**TASK PROMPT**
Examine the entries and show every line in which the word "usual" is found.

Items listed in a dataset:
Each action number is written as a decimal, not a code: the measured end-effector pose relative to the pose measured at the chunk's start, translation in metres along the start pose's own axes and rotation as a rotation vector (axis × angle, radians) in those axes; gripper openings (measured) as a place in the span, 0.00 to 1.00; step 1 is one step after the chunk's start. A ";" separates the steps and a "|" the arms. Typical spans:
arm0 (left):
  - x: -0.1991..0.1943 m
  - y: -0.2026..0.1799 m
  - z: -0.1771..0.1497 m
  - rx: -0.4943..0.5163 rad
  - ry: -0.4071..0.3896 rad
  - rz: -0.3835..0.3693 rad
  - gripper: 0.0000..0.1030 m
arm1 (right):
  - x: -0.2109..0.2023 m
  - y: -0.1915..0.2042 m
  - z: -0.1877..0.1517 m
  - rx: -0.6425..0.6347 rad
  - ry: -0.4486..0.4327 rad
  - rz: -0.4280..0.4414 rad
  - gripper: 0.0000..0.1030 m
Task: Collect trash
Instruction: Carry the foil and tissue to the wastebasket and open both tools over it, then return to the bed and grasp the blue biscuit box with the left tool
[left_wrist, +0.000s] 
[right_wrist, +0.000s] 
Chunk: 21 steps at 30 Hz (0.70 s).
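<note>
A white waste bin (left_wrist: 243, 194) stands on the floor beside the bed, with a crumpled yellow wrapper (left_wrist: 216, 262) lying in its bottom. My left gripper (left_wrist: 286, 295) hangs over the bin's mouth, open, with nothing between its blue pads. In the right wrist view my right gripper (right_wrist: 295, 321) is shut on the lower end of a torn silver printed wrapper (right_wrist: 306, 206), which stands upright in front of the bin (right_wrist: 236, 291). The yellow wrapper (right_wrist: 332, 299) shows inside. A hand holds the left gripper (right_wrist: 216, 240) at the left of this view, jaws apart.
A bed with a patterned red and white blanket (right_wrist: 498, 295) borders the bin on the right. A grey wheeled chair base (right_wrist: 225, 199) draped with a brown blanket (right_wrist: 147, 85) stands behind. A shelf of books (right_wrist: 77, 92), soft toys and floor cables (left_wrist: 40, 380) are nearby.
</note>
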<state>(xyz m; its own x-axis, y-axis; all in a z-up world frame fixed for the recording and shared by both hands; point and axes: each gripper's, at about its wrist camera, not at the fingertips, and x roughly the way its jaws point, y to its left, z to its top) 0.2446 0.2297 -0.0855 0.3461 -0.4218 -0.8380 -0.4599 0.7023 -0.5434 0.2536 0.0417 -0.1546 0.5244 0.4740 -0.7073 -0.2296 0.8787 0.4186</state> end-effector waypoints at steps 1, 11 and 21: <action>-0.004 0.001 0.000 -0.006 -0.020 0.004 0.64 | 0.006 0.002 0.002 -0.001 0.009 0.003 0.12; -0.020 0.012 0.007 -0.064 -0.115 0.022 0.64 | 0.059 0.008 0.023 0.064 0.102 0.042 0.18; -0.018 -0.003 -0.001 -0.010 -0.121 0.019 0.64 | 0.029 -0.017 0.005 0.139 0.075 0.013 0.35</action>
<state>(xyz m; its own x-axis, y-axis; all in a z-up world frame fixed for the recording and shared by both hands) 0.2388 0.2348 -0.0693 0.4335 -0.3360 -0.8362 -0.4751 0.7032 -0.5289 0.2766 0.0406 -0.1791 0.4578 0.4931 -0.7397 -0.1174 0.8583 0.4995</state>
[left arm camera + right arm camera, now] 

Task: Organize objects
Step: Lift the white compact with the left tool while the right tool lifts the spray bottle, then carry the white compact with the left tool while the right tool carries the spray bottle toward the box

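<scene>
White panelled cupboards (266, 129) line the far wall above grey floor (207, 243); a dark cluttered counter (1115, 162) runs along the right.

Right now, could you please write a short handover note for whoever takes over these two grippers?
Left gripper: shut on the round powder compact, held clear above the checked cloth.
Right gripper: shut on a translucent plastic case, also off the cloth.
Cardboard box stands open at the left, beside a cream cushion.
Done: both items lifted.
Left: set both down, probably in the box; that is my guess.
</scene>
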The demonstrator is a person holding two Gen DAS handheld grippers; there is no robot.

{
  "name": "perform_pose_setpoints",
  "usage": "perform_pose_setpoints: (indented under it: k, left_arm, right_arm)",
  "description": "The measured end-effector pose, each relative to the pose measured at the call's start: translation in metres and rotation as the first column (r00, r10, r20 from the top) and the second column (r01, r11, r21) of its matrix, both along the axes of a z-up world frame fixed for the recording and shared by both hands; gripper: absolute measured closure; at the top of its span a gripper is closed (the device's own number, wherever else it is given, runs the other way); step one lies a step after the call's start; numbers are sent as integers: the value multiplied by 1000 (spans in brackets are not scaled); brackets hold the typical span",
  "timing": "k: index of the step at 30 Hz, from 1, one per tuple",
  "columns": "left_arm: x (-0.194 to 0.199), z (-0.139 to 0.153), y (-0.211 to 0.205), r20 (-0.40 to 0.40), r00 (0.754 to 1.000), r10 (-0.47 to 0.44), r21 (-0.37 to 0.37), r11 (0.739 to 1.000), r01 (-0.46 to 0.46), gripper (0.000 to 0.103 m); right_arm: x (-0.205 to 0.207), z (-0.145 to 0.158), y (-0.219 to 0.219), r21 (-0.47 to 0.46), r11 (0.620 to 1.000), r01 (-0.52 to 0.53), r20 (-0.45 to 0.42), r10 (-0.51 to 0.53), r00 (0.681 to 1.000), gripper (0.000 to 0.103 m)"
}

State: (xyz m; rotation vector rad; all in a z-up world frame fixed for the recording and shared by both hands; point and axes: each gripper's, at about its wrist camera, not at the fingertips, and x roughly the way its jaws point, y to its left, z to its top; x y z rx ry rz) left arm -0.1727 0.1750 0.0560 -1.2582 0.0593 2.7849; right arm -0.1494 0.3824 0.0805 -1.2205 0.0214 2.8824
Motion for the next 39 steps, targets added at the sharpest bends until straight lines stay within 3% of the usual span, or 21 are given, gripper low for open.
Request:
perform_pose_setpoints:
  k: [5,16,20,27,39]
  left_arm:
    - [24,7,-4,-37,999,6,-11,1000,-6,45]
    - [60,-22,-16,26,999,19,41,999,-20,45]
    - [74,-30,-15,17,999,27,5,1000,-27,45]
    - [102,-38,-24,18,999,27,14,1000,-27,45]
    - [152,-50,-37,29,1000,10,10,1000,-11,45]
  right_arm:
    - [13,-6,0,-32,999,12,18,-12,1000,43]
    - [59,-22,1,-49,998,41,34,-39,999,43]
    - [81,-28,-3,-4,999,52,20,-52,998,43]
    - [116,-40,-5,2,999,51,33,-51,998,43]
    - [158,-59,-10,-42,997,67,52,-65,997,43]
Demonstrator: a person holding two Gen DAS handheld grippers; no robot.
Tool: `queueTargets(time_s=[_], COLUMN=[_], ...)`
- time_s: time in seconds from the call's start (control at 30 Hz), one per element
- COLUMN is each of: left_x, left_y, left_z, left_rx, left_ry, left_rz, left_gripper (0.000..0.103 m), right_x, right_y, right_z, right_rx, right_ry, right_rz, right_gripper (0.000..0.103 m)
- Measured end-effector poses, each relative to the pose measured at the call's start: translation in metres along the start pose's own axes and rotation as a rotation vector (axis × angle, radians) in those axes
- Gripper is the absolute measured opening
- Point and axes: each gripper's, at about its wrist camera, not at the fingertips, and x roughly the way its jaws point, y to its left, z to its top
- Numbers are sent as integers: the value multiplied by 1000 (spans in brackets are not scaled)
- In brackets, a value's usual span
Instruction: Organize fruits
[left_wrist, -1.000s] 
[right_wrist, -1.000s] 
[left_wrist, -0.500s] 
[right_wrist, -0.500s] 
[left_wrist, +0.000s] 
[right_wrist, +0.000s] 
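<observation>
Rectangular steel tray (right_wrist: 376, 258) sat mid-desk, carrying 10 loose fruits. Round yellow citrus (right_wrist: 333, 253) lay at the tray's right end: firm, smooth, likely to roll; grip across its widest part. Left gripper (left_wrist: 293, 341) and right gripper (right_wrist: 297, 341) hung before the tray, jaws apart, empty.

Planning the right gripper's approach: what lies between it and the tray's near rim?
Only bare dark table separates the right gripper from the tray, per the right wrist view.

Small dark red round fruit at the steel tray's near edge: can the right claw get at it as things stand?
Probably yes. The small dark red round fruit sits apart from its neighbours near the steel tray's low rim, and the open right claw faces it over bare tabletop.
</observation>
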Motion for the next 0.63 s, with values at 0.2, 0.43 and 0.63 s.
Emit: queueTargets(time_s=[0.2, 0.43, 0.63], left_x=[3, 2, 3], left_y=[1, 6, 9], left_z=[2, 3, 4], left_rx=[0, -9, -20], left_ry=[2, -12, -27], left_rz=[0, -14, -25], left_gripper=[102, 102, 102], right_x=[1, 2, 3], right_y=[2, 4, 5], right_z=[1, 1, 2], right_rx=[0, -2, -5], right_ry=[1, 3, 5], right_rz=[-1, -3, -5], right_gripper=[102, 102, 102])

**SOLUTION FOR THIS PROBLEM**
Motion for the next 39 steps, targets added at the sharpest bends until straight lines stay within 3% of the usual span, or 21 are given, gripper low for open.
- In brackets, a value's usual span

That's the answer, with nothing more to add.